3. L'apologète du judaïsme
Après La Guerre (75 ?), Josèphe entreprit d'écrire toute l'histoire de son peuple depuis les origines jusqu'à la veille du conflit avec Rome, dans un vaste ouvrage en vingt livres, Les Antiquités juives. Il s'agissait de démontrer que ce peuple vaincu et donc décrié était d'une très haute antiquité (ce qui était synonyme de noblesse) et possédait de grands hommes. Dans la première partie (I à X), Josèphe suit de près les récits bibliques, mais les modifications qu'il y apporte laissent entrevoir l'apport de toute une tradition orale, que l'on retrouve plus tard dans le midrash. On y décèle également quelques explications rationalistes (par exemple à propos du passage de la mer Rouge) destinées à son public romain ou grec.

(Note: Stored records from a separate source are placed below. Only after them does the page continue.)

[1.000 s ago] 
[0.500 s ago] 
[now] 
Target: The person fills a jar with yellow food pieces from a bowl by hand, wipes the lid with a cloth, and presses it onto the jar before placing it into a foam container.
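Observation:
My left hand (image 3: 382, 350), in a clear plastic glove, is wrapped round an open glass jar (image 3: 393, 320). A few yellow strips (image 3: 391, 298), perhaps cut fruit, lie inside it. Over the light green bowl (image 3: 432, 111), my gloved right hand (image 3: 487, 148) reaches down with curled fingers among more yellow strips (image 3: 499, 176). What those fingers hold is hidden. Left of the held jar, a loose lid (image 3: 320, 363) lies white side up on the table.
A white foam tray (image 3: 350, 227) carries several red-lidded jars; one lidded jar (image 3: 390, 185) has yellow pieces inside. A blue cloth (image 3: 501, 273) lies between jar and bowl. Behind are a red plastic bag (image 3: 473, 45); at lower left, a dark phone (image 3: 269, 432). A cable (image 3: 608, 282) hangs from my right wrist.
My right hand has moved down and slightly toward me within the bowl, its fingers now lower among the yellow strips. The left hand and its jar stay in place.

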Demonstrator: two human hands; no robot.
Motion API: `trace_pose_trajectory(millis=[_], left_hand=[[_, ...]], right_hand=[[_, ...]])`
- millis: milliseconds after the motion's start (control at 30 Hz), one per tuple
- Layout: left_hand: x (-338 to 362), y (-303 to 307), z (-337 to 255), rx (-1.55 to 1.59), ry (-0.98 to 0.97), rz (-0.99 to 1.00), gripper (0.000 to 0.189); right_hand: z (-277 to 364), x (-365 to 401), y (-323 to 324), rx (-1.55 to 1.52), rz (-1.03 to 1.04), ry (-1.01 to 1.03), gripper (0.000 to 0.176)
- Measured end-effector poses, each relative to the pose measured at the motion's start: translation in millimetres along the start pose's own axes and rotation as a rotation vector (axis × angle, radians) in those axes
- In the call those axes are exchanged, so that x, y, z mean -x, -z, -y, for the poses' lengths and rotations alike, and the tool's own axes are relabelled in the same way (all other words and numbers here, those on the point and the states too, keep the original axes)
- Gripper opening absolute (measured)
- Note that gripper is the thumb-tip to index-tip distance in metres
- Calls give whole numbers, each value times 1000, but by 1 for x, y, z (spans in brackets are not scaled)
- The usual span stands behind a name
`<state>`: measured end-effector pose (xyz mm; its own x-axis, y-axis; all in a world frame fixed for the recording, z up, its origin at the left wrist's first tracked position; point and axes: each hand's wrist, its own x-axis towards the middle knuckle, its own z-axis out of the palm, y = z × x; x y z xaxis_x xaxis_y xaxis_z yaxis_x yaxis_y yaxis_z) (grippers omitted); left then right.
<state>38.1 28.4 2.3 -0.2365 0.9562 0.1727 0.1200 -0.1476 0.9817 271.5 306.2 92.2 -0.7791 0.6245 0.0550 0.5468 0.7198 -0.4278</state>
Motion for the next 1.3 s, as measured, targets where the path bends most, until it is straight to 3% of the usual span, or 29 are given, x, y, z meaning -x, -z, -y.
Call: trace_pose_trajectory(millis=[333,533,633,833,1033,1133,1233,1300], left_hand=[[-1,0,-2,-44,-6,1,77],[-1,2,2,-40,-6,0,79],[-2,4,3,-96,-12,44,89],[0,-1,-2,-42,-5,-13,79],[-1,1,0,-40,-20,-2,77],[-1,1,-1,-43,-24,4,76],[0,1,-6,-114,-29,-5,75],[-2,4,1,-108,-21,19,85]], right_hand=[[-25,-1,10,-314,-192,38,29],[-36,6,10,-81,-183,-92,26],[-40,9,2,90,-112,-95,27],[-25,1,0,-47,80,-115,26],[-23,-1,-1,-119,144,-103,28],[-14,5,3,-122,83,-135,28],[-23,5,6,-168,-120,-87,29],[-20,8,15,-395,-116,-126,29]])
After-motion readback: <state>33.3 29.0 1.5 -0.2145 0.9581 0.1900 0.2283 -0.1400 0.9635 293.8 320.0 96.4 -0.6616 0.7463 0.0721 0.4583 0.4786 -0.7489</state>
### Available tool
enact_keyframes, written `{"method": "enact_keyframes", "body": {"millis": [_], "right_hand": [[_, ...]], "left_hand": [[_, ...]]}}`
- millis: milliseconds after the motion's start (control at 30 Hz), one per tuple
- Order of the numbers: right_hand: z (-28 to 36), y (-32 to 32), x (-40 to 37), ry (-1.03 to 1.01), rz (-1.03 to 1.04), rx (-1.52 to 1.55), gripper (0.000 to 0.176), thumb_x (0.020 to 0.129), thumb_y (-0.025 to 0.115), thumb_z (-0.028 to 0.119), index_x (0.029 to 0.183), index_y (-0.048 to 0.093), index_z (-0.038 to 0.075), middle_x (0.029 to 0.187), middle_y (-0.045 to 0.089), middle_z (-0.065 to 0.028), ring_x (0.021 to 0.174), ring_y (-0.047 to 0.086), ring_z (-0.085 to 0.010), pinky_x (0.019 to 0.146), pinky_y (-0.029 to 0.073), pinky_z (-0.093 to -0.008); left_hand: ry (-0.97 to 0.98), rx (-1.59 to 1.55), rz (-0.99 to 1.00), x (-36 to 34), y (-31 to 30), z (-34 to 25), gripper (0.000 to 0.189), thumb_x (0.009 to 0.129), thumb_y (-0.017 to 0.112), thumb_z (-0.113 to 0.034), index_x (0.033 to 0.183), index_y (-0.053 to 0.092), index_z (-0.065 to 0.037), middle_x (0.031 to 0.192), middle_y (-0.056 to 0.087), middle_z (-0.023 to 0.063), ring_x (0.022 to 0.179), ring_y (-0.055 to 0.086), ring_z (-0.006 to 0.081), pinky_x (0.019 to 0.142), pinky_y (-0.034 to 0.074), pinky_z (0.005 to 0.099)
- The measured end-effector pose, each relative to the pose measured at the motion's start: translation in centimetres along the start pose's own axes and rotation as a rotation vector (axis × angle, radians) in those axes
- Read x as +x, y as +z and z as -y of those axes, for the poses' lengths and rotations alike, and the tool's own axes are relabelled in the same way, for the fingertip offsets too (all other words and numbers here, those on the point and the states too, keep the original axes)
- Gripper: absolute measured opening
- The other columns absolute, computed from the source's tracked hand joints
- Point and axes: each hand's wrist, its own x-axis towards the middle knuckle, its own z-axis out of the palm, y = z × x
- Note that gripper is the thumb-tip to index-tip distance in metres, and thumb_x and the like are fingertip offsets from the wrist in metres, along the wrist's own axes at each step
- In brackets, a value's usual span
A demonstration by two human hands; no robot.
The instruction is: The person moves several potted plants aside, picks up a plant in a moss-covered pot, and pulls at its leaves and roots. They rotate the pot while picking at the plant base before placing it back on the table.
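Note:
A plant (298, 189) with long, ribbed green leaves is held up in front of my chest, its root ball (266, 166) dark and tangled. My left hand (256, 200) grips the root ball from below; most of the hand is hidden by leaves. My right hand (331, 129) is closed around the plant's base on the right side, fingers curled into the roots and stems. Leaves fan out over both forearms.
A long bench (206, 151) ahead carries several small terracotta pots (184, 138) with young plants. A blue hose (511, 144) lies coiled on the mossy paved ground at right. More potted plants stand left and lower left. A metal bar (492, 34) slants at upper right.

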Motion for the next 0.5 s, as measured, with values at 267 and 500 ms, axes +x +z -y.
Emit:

Dans la seconde partie (XI à XX), qui correspond pour l'auteur à de l'histoire moderne et contemporaine, il suit d'abord le livre I des Maccabées, puis il développe le règne des derniers Hasmonéens, celui d'Hérode, l'ère des procurateurs dont il avait été question plus brièvement au début de La Guerre. Sur cette période, il est notre seule source, ce qui explique l'importance historique de son œuvre. Au chapitre xviii des Antiquités apparaît un bref passage relatif à Jésus connu sous le nom de Testimonium Flavianum. C'est à lui sans doute que l'œuvre de Josèphe doit sa survie, puisque l'Église a pu la considérer de ce fait comme une sorte de « cinquième Évangile ». Cependant, il ne fait aucun doute aujourd'hui que ce passage (comme on a commencé à le soupçonner dès le xvie siècle) constitue, sinon dans sa totalité, du moins partiellement, une interpolation due à une main pieuse.
Dans une autre œuvre plus clairement apologétique, le Contre Apion, Josèphe répond à une série d'écrits alexandrins qui répandaient des calomnies sur les origines et les mœurs des Juifs. Ce faisant, il a transmis à la postérité les noms de ces calomniateurs (dont Apion) et quelques extraits de leurs récits.